## PROMPT
In the data below, find the line containing "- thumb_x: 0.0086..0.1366", then set down that line and every later line up to and including the line containing "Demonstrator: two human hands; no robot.", exactly.

━━ RECORDED DATA ━━

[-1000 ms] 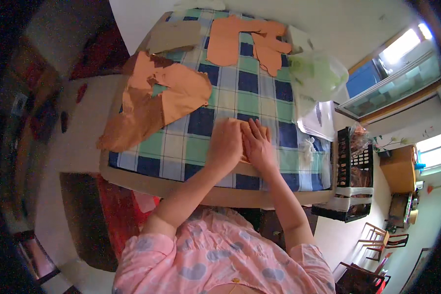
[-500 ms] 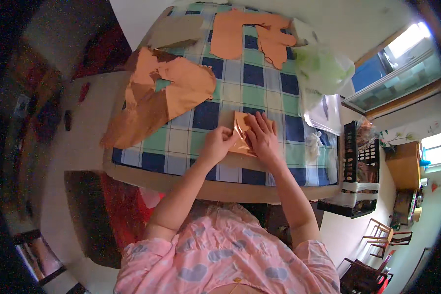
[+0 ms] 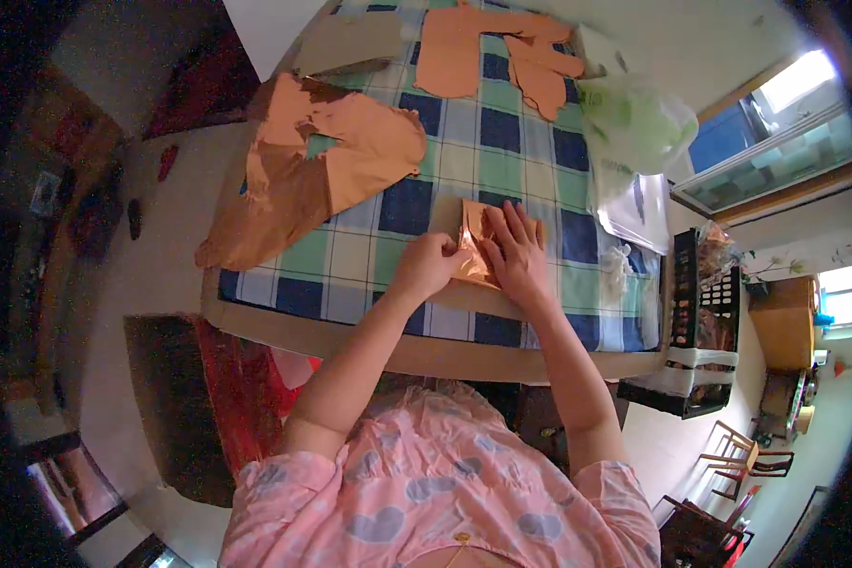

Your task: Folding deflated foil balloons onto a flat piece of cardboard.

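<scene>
A small shiny copper-coloured sheet [image 3: 474,269] lies on the checked tablecloth near the table's front edge, its surface creased and catching light. At its left edge my left hand [image 3: 426,268] is closed, thumb and forefinger pinched together on the sheet's margin. My right hand [image 3: 519,260] lies flat over the right part of that sheet, fingers stretched and slightly apart, hiding much of it. Farther left spreads a large, torn-edged copper-coloured sheet [image 3: 369,161] with a ragged hole. Flat orange-copper cut pieces [image 3: 448,57] lie at the far side of the table.
A grey-brown flat board [image 3: 350,43] sits at the far left of the tablecloth [image 3: 369,256]. Along the right side are a white-and-green plastic bag [image 3: 634,128], a clear packet [image 3: 637,213] and a crumpled white scrap [image 3: 617,270]. Beyond the table's right edge stands a black crate [image 3: 701,322].
The view has shifted slightly, so the table's things appear a little higher and farther right. Both hands keep nearly the same places on the small sheet.
</scene>
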`<state>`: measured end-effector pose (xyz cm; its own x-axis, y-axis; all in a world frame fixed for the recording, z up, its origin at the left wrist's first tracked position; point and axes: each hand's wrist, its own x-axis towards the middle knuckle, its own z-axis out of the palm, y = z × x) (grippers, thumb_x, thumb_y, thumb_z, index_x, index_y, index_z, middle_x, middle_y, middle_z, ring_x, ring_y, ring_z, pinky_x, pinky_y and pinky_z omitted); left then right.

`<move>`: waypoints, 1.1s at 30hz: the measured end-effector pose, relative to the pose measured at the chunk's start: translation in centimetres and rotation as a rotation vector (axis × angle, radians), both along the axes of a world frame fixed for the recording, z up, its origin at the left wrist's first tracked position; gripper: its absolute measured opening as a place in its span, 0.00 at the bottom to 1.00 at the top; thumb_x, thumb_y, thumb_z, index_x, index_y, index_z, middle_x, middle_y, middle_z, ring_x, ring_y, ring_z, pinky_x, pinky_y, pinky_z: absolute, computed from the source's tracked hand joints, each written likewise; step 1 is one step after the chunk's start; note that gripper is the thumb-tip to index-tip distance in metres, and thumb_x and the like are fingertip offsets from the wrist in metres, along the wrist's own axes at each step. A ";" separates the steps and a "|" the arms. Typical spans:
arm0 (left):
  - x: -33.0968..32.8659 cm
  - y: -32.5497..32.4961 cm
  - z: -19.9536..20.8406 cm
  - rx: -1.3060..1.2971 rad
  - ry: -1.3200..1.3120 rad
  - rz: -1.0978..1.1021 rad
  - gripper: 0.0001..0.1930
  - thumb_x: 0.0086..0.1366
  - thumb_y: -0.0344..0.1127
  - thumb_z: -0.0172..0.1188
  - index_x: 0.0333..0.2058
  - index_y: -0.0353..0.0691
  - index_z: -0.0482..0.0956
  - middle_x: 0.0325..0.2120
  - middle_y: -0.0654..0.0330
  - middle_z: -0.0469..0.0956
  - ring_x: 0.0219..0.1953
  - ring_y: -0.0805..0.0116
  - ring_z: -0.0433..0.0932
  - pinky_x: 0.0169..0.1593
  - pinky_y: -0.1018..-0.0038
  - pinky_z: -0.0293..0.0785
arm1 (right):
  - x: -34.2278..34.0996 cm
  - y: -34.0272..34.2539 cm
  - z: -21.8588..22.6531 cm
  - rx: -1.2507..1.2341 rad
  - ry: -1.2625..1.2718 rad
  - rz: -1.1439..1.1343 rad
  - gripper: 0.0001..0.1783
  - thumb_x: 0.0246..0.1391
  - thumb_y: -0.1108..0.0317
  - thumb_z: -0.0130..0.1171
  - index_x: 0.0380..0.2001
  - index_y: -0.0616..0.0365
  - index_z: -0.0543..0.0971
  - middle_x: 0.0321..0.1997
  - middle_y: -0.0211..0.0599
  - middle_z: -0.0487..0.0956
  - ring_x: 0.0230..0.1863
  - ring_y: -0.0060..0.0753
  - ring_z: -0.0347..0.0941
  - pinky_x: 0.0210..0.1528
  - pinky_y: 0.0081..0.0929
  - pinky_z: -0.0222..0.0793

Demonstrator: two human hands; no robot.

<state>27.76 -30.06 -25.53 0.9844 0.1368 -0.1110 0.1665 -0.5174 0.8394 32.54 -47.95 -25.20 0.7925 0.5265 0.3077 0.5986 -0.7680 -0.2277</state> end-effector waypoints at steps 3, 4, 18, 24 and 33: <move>0.8 0.9 -2.5 -0.072 -0.012 0.056 0.15 0.58 0.42 0.61 0.27 0.31 0.79 0.22 0.50 0.79 0.24 0.61 0.79 0.31 0.66 0.72 | 0.0 0.4 0.1 0.016 0.001 0.017 0.26 0.59 0.56 0.48 0.60 0.49 0.65 0.65 0.48 0.62 0.67 0.51 0.53 0.66 0.46 0.44; 1.2 1.1 -2.3 -0.147 -0.038 0.106 0.16 0.57 0.43 0.62 0.26 0.32 0.79 0.22 0.50 0.79 0.24 0.61 0.79 0.31 0.66 0.73 | 0.1 0.2 -0.1 0.027 0.000 0.023 0.27 0.59 0.56 0.48 0.60 0.49 0.65 0.65 0.48 0.62 0.67 0.50 0.53 0.67 0.46 0.44; 1.2 0.7 0.1 -0.075 0.134 0.000 0.12 0.50 0.39 0.65 0.27 0.35 0.80 0.23 0.51 0.80 0.27 0.58 0.80 0.34 0.65 0.75 | 0.3 -0.2 -0.9 -0.001 0.006 -0.003 0.27 0.59 0.56 0.48 0.61 0.47 0.64 0.65 0.47 0.61 0.67 0.50 0.53 0.67 0.48 0.42; 1.5 0.1 -2.2 0.002 0.027 -0.015 0.13 0.56 0.40 0.59 0.26 0.33 0.79 0.23 0.47 0.79 0.28 0.56 0.79 0.33 0.63 0.73 | 0.3 0.0 -0.5 -0.015 0.021 0.000 0.27 0.59 0.55 0.47 0.61 0.47 0.64 0.65 0.46 0.61 0.68 0.50 0.52 0.67 0.48 0.42; 0.8 -0.4 -0.1 -0.108 0.109 -0.058 0.19 0.62 0.43 0.51 0.26 0.30 0.77 0.21 0.45 0.76 0.25 0.53 0.77 0.32 0.60 0.70 | -0.1 0.3 -0.1 -0.020 0.049 -0.021 0.28 0.58 0.53 0.49 0.61 0.45 0.64 0.66 0.46 0.60 0.68 0.50 0.51 0.67 0.49 0.41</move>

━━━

## FINISHED TASK
  - thumb_x: 0.0086..0.1366
  - thumb_y: -0.0344..0.1127
  - thumb_z: -0.0172..0.1188
  - index_x: 0.0333..0.2058
  - index_y: -0.0353..0.0691
  - index_z: -0.0482..0.0956
  - middle_x: 0.0325..0.2120
  - middle_y: -0.0654..0.0330
  - middle_z: -0.0469..0.0956
  - ring_x: 0.0219..0.1953
  - ring_y: -0.0805..0.0116
  - ring_z: -0.0433..0.0932
  - pinky_x: 0.0169..0.1593
  - pinky_y: -0.1018..-0.0038
  - pinky_z: -0.0293..0.0785
arm1 (right):
  - x: -34.2278..34.0996 cm
  - y: -34.0272..34.2539 cm
  - z: -21.8588..22.6531 cm
  - rx: -1.2507..1.2341 rad
  - ry: -1.2625..1.2718 rad
  - rz: -1.1439..1.1343 rad
  - gripper: 0.0001..0.1783
  - thumb_x: 0.0246..0.1391
  - thumb_y: -0.1108..0.0317
  - thumb_z: -0.0130..0.1171
  - index_x: 0.0380..0.2001
  - index_y: -0.0616..0.0365
  - index_z: -0.0543..0.0971
  - middle_x: 0.0321..0.1997
  - middle_y: -0.0211..0.0599
  - middle_z: -0.0487..0.0956
  - ring_x: 0.0230..0.1863
  - ring_y: -0.0060..0.0753
  - ring_z: -0.0347..0.0941
  - pinky_x: 0.0210..0.1528
  - pinky_y: 0.0081..0.0929
  - pinky_z: -0.0222..0.0793

Demonstrator: two human hands; no robot.

No more work remains on this exercise.